Harlequin is a gem that allows easy access to the linear and quadratic discriminant analysis functions of R. To use harlequin, initialize a DiscriminantAnalysis object with an array of variable names for analysis, and a classification variable name as a second argument, like so:

analysis = DiscriminantAnalysis.new([:weight, :height], :gender)

Training rows should be formatted as hashes with pairs of the form variable_name => value. For example, we can add some rows to the analysis above with

analysis.add_training_data(
                           { :weight => 200, :height => 72, :gender => 'male' },
                           { :weight => 205, :height => 71, :gender => 'male' },
                           { :weight => 140, :height => 63, :gender => 'female'},
                           { :weight => 130, :height => 61, :gender => 'female'}
                          )

(Note that there must be more than 1 of each classification value represented in the training data, and variable values must not be constant within a class.)

Initialize linear or quadratic analysis with #init_lda_analysis or #init_qda_analysis, respectively. Then we can predict the class of new rows, also given as hashes:

analysis.init_lda_analysis
analysis.predict(:weight => 180, :height => 68) # => {:class=>"male", :confidence=>0.9999999999666846}

Multiple predictions can be computed at once in the same way as adding multiple training rows.

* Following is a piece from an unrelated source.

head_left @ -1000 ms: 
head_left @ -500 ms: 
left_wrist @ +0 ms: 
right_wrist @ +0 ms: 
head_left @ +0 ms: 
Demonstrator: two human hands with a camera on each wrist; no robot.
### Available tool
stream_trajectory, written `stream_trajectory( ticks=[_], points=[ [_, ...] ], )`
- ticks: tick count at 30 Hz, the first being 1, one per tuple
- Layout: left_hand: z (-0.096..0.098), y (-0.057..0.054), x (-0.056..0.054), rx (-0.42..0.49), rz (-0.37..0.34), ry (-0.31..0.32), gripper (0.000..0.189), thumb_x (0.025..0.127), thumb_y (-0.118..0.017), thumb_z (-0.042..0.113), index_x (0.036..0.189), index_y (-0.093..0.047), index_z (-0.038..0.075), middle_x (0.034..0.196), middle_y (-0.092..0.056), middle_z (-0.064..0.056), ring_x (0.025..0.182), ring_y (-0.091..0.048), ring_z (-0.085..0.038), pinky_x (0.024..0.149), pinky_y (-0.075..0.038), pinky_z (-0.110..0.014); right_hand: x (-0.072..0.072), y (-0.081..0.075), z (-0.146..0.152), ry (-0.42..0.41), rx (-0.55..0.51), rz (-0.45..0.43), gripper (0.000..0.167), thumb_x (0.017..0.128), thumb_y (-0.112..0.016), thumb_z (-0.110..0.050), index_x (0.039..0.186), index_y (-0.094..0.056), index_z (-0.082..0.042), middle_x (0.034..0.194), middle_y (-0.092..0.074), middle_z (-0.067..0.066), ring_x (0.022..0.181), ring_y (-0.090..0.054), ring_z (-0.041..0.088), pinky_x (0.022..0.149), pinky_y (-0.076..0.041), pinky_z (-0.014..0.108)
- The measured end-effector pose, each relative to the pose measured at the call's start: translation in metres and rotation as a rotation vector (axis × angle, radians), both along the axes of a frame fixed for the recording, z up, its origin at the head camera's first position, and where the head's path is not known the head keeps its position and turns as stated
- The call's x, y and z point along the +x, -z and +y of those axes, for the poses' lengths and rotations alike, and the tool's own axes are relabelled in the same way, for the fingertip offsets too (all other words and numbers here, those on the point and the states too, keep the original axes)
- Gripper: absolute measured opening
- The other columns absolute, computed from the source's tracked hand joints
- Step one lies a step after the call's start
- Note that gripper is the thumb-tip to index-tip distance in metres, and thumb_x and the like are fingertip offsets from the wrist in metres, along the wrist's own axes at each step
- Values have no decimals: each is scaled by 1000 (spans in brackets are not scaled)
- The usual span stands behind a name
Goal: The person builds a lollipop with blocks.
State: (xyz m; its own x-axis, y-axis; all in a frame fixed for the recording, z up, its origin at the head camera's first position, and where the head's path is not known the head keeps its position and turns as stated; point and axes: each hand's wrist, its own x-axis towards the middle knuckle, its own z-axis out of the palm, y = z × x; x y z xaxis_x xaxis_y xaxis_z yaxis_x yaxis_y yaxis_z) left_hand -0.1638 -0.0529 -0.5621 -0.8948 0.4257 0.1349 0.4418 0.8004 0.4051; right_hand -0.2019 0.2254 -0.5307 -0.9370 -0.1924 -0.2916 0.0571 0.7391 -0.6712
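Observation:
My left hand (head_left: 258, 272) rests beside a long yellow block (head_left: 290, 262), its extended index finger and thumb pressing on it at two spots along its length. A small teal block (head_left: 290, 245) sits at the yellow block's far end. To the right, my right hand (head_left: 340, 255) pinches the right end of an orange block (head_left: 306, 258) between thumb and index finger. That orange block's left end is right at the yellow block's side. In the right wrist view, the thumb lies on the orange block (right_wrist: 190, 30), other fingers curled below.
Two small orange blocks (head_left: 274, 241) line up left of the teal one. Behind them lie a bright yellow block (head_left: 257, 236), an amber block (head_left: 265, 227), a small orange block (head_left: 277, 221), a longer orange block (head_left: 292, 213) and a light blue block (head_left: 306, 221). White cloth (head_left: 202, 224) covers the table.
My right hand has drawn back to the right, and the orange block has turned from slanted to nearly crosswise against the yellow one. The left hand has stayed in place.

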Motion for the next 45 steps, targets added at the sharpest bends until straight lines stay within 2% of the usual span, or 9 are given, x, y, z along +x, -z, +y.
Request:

In order to assess the effectiveness of adding a variable, the DiscriminantAnalysis class includes access to the two-sample t-test for difference in means between classes. This currently works for binary classification only.

analysis.t_test(:weight) # => {:t_statistic=>12.0748, :degrees_of_freedom=>1.471, :p_value=>0.01898}

Requirements

A Ruby script using Harlequin requires an R instance, so make sure you have a working copy of R installed on your system. The OSX binaries for R can be found here. See the documentation for Rinruby for more details.

You will also need the additional R packages MASS and alr3. These can be installed with the R command line by first choosing a mirror with chooseCRANmirror() and then installing with install.packages(c("MASS"), c("alr3")).